▶ **What to work on**:
Exact repetition of the data below is required.

___ Input for this task ___

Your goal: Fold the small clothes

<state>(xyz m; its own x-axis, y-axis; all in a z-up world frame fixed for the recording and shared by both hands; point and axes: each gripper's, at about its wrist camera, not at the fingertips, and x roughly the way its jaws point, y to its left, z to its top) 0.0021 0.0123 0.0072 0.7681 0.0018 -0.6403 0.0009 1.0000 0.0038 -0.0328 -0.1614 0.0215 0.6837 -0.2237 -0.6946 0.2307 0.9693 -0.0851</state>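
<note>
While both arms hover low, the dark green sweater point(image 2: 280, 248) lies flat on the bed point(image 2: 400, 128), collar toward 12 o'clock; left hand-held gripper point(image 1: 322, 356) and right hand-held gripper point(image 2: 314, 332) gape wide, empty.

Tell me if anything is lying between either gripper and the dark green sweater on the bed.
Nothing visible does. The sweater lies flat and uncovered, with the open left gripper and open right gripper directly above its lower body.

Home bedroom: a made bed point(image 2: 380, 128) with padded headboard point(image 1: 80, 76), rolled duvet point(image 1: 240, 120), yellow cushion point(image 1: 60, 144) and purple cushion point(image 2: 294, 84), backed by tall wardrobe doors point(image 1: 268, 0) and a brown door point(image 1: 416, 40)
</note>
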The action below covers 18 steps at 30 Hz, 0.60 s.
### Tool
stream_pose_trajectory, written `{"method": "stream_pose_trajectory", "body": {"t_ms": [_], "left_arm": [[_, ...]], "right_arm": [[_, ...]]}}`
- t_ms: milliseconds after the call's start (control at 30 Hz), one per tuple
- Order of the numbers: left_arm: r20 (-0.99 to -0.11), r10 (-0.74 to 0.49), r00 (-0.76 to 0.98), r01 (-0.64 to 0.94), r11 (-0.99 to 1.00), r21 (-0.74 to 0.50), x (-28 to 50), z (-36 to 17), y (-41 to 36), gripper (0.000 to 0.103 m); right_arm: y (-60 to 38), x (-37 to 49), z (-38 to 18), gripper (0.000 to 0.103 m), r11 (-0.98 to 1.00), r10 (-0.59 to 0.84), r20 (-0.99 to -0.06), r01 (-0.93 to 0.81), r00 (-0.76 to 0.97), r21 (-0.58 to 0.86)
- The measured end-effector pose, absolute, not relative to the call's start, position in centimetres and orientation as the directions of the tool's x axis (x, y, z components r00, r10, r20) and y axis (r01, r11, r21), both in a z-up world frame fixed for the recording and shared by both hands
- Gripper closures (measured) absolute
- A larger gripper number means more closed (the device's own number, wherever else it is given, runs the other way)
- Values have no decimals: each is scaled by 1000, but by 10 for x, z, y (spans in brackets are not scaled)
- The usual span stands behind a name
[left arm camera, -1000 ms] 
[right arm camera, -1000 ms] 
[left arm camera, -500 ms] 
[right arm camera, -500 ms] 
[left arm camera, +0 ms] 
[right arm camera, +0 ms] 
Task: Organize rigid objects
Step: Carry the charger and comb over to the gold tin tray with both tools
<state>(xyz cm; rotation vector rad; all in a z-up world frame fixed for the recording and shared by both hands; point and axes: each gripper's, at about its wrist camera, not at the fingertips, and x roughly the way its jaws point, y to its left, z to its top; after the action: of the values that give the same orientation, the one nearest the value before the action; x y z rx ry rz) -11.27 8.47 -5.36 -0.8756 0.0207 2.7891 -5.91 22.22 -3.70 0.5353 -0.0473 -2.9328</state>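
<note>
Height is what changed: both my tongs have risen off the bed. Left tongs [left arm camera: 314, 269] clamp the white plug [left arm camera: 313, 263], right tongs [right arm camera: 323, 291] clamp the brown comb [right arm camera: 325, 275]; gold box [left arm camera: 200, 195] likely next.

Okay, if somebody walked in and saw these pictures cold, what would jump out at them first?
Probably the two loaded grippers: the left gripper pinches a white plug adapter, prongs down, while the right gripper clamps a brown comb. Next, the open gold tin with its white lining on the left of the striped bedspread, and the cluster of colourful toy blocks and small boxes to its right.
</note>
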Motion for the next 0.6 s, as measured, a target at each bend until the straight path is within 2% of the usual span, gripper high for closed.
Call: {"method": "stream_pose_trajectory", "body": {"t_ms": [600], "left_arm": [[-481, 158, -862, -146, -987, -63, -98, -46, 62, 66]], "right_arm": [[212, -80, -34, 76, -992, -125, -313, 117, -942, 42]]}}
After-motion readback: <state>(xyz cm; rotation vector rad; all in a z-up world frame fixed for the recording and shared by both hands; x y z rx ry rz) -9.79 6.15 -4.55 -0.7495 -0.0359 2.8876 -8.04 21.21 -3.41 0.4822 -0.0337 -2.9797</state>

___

▶ **Result of the exercise**:
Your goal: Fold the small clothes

<state>(xyz m; its own x-axis, y-axis; all in a z-up world frame fixed for the recording and shared by both hands; point and axes: each gripper's, at about its wrist camera, not at the fingertips, and x roughly the way its jaws point, y to its left, z to its top) 0.0021 0.0123 0.0072 0.7681 0.0018 -0.6403 0.0009 1.0000 0.0038 -0.0328 -0.1614 0.0215 0.6837 -0.2237 -0.6946 0.2307 0.9693 -0.0851</state>
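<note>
While both arms hover low, the dark green sweater point(image 2: 280, 248) lies flat on the bed point(image 2: 400, 128), collar toward 12 o'clock; left hand-held gripper point(image 1: 322, 356) and right hand-held gripper point(image 2: 314, 332) gape wide, empty.

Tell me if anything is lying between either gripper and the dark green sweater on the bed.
Nothing visible does. The sweater lies flat and uncovered, with the open left gripper and open right gripper directly above its lower body.

Home bedroom: a made bed point(image 2: 380, 128) with padded headboard point(image 1: 80, 76), rolled duvet point(image 1: 240, 120), yellow cushion point(image 1: 60, 144) and purple cushion point(image 2: 294, 84), backed by tall wardrobe doors point(image 1: 268, 0) and a brown door point(image 1: 416, 40)
</note>
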The action below covers 18 steps at 30 Hz, 0.60 s.
### Tool
stream_pose_trajectory, written `{"method": "stream_pose_trajectory", "body": {"t_ms": [_], "left_arm": [[_, ...]], "right_arm": [[_, ...]]}}`
- t_ms: milliseconds after the call's start (control at 30 Hz), one per tuple
- Order of the numbers: left_arm: r20 (-0.99 to -0.11), r10 (-0.74 to 0.49), r00 (-0.76 to 0.98), r01 (-0.64 to 0.94), r11 (-0.99 to 1.00), r21 (-0.74 to 0.50), x (-28 to 50), z (-36 to 17), y (-41 to 36), gripper (0.000 to 0.103 m); right_arm: y (-60 to 38), x (-37 to 49), z (-38 to 18), gripper (0.000 to 0.103 m), r11 (-0.98 to 1.00), r10 (-0.59 to 0.84), r20 (-0.99 to -0.06), r01 (-0.93 to 0.81), r00 (-0.76 to 0.97), r21 (-0.58 to 0.86)
- The measured end-effector pose, absolute, not relative to the call's start, position in centimetres and orientation as the directions of the tool's x axis (x, y, z components r00, r10, r20) and y axis (r01, r11, r21), both in a z-up world frame fixed for the recording and shared by both hands
- Gripper closures (measured) absolute
- A larger gripper number means more closed (the device's own number, wherever else it is given, runs the other way)
- Values have no decimals: each is scaled by 1000, but by 10 for x, z, y (spans in brackets are not scaled)
- The usual span stands behind a name
[left arm camera, -1000 ms] 
[right arm camera, -1000 ms] 
[left arm camera, -500 ms] 
[right arm camera, -500 ms] 
[left arm camera, +0 ms] 
[right arm camera, +0 ms] 
Task: Organize rigid objects
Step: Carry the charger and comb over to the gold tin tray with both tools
<state>(xyz cm; rotation vector rad; all in a z-up world frame fixed for the recording and shared by both hands; point and axes: each gripper's, at about its wrist camera, not at the fingertips, and x roughly the way its jaws point, y to its left, z to its top; after the action: of the values that give the same orientation, the one nearest the value before the action; x y z rx ry rz) -11.27 8.47 -5.36 -0.8756 0.0207 2.7891 -5.91 22.22 -3.70 0.5353 -0.0473 -2.9328</state>
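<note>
Height is what changed: both my tongs have risen off the bed. Left tongs [left arm camera: 314, 269] clamp the white plug [left arm camera: 313, 263], right tongs [right arm camera: 323, 291] clamp the brown comb [right arm camera: 325, 275]; gold box [left arm camera: 200, 195] likely next.

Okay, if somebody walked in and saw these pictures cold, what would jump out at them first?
Probably the two loaded grippers: the left gripper pinches a white plug adapter, prongs down, while the right gripper clamps a brown comb. Next, the open gold tin with its white lining on the left of the striped bedspread, and the cluster of colourful toy blocks and small boxes to its right.
</note>
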Motion for the next 0.6 s, as measured, a target at each bend until the straight path is within 2% of the usual span, gripper high for closed.
Call: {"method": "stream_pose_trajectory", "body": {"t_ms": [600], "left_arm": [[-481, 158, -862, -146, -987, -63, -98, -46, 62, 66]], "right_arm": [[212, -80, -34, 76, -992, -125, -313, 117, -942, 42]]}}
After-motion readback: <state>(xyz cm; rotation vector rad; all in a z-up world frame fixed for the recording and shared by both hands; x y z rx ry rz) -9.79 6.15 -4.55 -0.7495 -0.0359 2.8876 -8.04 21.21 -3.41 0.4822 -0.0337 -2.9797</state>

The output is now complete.